## Work task
The entire set of lines below should be copied exactly.

Collected data entries
- - -

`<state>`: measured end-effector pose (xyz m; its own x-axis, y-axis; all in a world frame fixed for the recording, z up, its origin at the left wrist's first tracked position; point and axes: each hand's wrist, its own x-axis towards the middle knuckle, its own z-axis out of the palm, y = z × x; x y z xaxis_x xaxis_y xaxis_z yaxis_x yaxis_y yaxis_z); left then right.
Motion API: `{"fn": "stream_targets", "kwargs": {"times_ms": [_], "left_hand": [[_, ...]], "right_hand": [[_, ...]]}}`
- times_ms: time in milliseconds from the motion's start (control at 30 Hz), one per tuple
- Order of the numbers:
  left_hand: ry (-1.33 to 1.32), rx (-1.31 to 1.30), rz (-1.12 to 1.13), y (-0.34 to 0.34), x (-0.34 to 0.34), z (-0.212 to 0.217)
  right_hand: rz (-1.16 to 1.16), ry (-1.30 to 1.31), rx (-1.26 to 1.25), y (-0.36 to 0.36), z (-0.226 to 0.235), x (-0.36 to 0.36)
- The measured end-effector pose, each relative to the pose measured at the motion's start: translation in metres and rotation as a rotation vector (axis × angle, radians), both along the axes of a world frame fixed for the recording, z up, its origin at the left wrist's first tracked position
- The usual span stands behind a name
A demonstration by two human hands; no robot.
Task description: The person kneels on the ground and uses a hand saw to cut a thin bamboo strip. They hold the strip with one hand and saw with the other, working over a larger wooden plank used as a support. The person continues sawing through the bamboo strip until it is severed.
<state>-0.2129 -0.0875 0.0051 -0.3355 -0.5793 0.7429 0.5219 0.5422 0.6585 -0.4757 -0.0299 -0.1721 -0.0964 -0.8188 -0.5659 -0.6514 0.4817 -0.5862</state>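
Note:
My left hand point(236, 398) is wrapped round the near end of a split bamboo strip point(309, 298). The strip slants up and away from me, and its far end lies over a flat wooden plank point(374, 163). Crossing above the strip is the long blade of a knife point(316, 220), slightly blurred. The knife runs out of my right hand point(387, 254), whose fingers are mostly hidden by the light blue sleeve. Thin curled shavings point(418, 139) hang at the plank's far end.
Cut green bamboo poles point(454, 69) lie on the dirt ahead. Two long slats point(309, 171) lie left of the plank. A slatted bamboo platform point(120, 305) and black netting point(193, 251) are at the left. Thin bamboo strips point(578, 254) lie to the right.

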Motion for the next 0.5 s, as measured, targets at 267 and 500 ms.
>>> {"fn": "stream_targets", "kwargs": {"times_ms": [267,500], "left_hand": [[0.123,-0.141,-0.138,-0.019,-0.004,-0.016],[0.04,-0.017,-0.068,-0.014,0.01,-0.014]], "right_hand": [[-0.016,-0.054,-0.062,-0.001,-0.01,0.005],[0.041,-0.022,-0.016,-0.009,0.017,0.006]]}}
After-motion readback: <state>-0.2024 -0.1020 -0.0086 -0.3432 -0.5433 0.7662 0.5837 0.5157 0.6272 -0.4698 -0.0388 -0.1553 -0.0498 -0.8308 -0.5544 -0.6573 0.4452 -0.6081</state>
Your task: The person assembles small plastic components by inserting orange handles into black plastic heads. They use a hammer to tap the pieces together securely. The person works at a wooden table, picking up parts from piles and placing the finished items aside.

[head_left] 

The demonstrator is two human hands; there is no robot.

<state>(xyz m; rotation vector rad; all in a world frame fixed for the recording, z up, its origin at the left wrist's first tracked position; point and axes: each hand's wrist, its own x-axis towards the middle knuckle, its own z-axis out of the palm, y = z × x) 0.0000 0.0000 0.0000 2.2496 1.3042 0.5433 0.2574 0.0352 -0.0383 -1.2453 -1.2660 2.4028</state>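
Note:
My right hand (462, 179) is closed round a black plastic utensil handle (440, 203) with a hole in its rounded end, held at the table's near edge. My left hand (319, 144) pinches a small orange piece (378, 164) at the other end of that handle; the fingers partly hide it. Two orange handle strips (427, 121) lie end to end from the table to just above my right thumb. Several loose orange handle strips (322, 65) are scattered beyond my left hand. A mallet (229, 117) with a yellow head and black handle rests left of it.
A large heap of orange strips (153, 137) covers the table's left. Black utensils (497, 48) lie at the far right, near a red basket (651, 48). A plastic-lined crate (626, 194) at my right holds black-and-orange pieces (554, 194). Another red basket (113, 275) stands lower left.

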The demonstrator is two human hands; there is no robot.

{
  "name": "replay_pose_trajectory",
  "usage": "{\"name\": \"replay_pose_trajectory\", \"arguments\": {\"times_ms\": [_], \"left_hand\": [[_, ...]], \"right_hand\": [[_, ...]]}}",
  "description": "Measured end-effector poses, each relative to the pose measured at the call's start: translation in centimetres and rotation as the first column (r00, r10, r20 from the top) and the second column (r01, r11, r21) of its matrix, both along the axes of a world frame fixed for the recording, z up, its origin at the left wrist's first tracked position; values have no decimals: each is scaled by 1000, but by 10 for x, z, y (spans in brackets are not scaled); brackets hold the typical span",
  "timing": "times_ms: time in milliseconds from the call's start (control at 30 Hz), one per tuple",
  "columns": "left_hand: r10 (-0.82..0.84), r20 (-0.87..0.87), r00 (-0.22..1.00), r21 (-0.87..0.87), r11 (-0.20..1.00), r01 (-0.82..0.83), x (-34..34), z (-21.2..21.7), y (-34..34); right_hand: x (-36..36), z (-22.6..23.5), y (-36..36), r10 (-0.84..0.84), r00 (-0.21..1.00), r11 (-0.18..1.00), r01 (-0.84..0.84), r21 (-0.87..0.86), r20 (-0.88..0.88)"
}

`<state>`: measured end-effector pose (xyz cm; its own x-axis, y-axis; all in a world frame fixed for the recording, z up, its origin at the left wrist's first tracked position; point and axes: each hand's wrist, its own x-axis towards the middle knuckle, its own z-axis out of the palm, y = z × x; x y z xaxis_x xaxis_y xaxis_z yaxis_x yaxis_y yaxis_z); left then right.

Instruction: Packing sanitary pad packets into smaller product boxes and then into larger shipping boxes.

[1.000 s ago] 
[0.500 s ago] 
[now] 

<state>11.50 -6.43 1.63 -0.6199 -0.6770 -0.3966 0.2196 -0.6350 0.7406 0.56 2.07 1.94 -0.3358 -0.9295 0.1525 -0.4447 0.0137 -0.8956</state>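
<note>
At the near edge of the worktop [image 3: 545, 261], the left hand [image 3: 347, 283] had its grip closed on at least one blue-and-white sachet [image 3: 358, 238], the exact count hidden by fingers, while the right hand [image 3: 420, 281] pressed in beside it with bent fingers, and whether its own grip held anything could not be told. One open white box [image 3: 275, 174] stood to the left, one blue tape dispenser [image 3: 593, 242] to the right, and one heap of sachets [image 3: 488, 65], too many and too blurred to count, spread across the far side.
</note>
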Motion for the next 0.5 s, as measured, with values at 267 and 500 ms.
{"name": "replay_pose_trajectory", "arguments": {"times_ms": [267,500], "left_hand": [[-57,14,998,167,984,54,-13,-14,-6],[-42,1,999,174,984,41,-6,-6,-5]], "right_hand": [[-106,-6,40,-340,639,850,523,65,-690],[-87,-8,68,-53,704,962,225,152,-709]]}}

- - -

## Exercise output
`<state>`: measured end-effector pose (xyz m; its own x-axis, y-axis; all in a world frame fixed for the recording, z up, its origin at the left wrist's first tracked position; point and axes: each hand's wrist, its own x-axis towards the middle knuckle, its own z-axis out of the palm, y = z × x; x y z xaxis_x xaxis_y xaxis_z yaxis_x yaxis_y yaxis_z); left then right.
Motion API: `{"fn": "stream_targets", "kwargs": {"times_ms": [_], "left_hand": [[_, ...]], "right_hand": [[_, ...]]}}`
- times_ms: time in milliseconds from the motion's start (control at 30 Hz), one per tuple
- Order of the numbers:
  left_hand: ry (-1.33 to 1.32), rx (-1.31 to 1.30), rz (-1.12 to 1.13), y (-0.34 to 0.34), x (-0.34 to 0.34), z (-0.212 to 0.217)
  right_hand: rz (-1.16 to 1.16), ry (-1.30 to 1.31), rx (-1.26 to 1.25), y (-0.36 to 0.36), z (-0.226 to 0.235), x (-0.36 to 0.36)
- The measured end-effector pose, each relative to the pose measured at the motion's start: translation in metres and rotation as a rotation vector (axis × angle, radians), both along the axes of a world frame fixed for the recording, z up, its origin at the left wrist's first tracked position
- The usual span stands behind a name
A demonstration by two human hands; no robot.
Task description: The person kneels on the ground and uses a hand saw to cut a thin bamboo strip. They hold the strip with one hand and saw with the other, working over a larger wooden plank used as a support. The person continues sawing through the bamboo strip until it is severed.
<state>-0.2129 -0.0875 0.0051 -0.3355 -0.5793 0.7429 0.5219 0.5422 0.6585 -0.4757 -0.0299 -0.1721 -0.0964 -0.8188 -0.5659 -0.6514 0.4817 -0.5862</state>
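Note:
My left hand point(236, 398) is wrapped round the near end of a split bamboo strip point(309, 298). The strip slants up and away from me, and its far end lies over a flat wooden plank point(374, 163). Crossing above the strip is the long blade of a knife point(316, 220), slightly blurred. The knife runs out of my right hand point(387, 254), whose fingers are mostly hidden by the light blue sleeve. Thin curled shavings point(418, 139) hang at the plank's far end.
Cut green bamboo poles point(454, 69) lie on the dirt ahead. Two long slats point(309, 171) lie left of the plank. A slatted bamboo platform point(120, 305) and black netting point(193, 251) are at the left. Thin bamboo strips point(578, 254) lie to the right.
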
Motion for the next 0.5 s, as measured, targets at 267 and 500 ms.
>>> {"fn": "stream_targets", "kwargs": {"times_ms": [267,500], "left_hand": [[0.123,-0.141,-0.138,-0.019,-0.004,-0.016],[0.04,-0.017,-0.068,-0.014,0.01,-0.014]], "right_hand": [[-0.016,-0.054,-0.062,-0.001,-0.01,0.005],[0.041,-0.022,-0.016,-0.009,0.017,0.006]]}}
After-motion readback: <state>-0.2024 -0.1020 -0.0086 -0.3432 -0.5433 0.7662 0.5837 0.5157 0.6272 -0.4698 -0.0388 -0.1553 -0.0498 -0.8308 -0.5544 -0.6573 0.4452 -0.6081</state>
Your task: The person assembles small plastic components by inserting orange handles into black plastic heads. They use a hammer to tap the pieces together securely. The person works at a wooden table, picking up parts from piles and placing the finished items aside.

[head_left] 

The demonstrator is two human hands; there is no robot.

<state>(xyz m; rotation vector rad; all in a world frame fixed for the recording, z up, its origin at the left wrist's first tracked position; point and axes: each hand's wrist, its own x-axis towards the middle knuckle, its own z-axis out of the palm, y = z × x) 0.0000 0.0000 0.0000 2.2496 1.3042 0.5433 0.2574 0.0352 -0.0383 -1.2453 -1.2660 2.4028</state>
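Note:
My right hand (462, 179) is closed round a black plastic utensil handle (440, 203) with a hole in its rounded end, held at the table's near edge. My left hand (319, 144) pinches a small orange piece (378, 164) at the other end of that handle; the fingers partly hide it. Two orange handle strips (427, 121) lie end to end from the table to just above my right thumb. Several loose orange handle strips (322, 65) are scattered beyond my left hand. A mallet (229, 117) with a yellow head and black handle rests left of it.
A large heap of orange strips (153, 137) covers the table's left. Black utensils (497, 48) lie at the far right, near a red basket (651, 48). A plastic-lined crate (626, 194) at my right holds black-and-orange pieces (554, 194). Another red basket (113, 275) stands lower left.
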
The demonstrator is two human hands; there is no robot.

{
  "name": "replay_pose_trajectory",
  "usage": "{\"name\": \"replay_pose_trajectory\", \"arguments\": {\"times_ms\": [_], \"left_hand\": [[_, ...]], \"right_hand\": [[_, ...]]}}",
  "description": "Measured end-effector poses, each relative to the pose measured at the call's start: translation in centimetres and rotation as the first column (r00, r10, r20 from the top) and the second column (r01, r11, r21) of its matrix, both along the axes of a world frame fixed for the recording, z up, its origin at the left wrist's first tracked position; values have no decimals: each is scaled by 1000, but by 10 for x, z, y (spans in brackets are not scaled); brackets hold the typical span",
  "timing": "times_ms: time in milliseconds from the call's start (control at 30 Hz), one per tuple",
  "columns": "left_hand: r10 (-0.82..0.84), r20 (-0.87..0.87), r00 (-0.22..1.00), r21 (-0.87..0.87), r11 (-0.20..1.00), r01 (-0.82..0.83), x (-34..34), z (-21.2..21.7), y (-34..34); right_hand: x (-36..36), z (-22.6..23.5), y (-36..36), r10 (-0.84..0.84), r00 (-0.21..1.00), r11 (-0.18..1.00), r01 (-0.84..0.84), r21 (-0.87..0.86), r20 (-0.88..0.88)"
}

`<state>`: measured end-effector pose (xyz cm; its own x-axis, y-axis; all in a world frame fixed for the recording, z up, its origin at the left wrist's first tracked position; point and axes: each hand's wrist, its own x-axis towards the middle knuckle, its own z-axis out of the palm, y = z × x; x y z xaxis_x xaxis_y xaxis_z yaxis_x yaxis_y yaxis_z); left then right.

Instruction: Packing sanitary pad packets into smaller product boxes and then into larger shipping boxes.

[1.000 s ago] 
[0.500 s ago] 
[now] 

<state>11.50 -6.43 1.63 -0.6199 -0.6770 -0.3966 0.2196 -0.6350 0.7406 0.56 2.07 1.94 -0.3358 -0.9295 0.1525 -0.4447 0.0137 -0.8956</state>
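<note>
At the near edge of the worktop [image 3: 545, 261], the left hand [image 3: 347, 283] had its grip closed on at least one blue-and-white sachet [image 3: 358, 238], the exact count hidden by fingers, while the right hand [image 3: 420, 281] pressed in beside it with bent fingers, and whether its own grip held anything could not be told. One open white box [image 3: 275, 174] stood to the left, one blue tape dispenser [image 3: 593, 242] to the right, and one heap of sachets [image 3: 488, 65], too many and too blurred to count, spread across the far side.
</note>
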Motion for the next 0.5 s, as measured, with values at 267 and 500 ms.
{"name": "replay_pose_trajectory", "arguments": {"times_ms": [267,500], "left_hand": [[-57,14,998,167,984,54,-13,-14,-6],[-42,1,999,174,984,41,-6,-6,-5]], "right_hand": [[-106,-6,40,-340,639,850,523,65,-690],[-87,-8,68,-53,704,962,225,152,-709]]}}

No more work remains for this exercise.